Had it not been for her illness, Reid believes Stewart could have gone on to break down further barriers within the sport.

She was the driving force for getting Ulster women’s rugby moving at the start. She was a huge part of it. She would still be chair if she was here today. She’d probably be President of City of Derry, Cooke or someone else, and she’d be an amazing one at that.

“That’s if she had gone that way, which I think she would have because everybody loved her. She had such a good way of getting on with everybody. As well as being very, very organised and sociable. She was one of a kind.”

Through the advent of the Rosie Stewart Memorial Bowl, her memory still lives on to this day.

Her club Cooke were to be its inaugural winners, with many of her former team-mates featuring in their final success over Enniskillen. This was a fitting tribute to someone who had soldiered for the cause of the Belfast side over so many years.

Carrying the ball forward

Reid accepts more needs to be done to build on the foundations that were laid by her close friend – someone she was proud to count as a team-mate in the club, provincial and international grades. Cooke have flown the flag relentlessly for Ulster in the All-Ireland League, but only Queen’s University and Malone have joined them in the past decade.

Cooke 1 Girls training at Cooke RFC. Cooke RFC Cooke RFC

Queen’s had a single-season stint in the Women’s AIL back in 2015/16, with Malone entering the national ranks for the ultimately curtailed 2019/20 season.

“Teams in England, they seem to be becoming very, very professional,” Reid adds. “I read an article from one of the Irish girls who is playing at Sale Sharks [Lauren Delany], saying that the women have the exact same facilities as the men. The exact same availability for medical treatment and training facilities, and all the rest of it.

“If you look at the facilities of the Ulster men’s team, who are fully professional, I would have absolutely loved that.
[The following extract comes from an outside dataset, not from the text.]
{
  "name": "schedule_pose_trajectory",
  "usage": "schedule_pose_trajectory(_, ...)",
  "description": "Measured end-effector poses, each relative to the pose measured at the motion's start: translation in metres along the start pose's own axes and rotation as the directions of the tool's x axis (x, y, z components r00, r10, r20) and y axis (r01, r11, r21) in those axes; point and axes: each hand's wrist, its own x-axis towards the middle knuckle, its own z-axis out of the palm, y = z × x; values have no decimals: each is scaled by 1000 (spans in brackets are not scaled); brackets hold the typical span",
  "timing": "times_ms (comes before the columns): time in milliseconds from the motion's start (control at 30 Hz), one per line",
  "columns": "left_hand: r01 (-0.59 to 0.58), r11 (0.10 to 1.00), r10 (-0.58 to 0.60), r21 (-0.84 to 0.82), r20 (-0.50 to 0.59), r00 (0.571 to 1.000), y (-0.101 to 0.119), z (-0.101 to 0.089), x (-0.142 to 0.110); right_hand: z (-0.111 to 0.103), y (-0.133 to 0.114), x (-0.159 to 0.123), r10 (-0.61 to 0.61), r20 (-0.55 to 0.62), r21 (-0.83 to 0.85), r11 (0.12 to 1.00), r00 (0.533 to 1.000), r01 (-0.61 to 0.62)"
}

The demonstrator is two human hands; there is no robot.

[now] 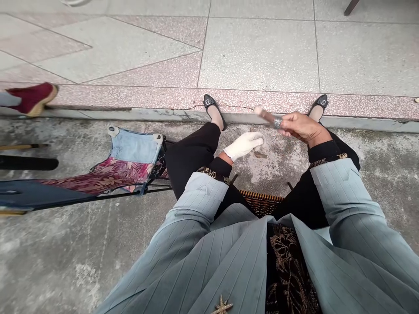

Not necessarily for making money, but to have the opportunity to train every day, all day. Just to have all that high standard back-up support, to make you the best player you can be and the best team you can be.

I think the club and province has gone up massively since my day, but the women’s teams in Ireland are still way behind in terms of professionalism.”

Whatever challenges may lie in wait, however, women’s rugby in Ulster now finds itself in a much healthier state.

This is thanks in no small part to Stewart’s tireless work behind the scenes to raise its profile and turn it into a viable entity within the sporting landscape in the north.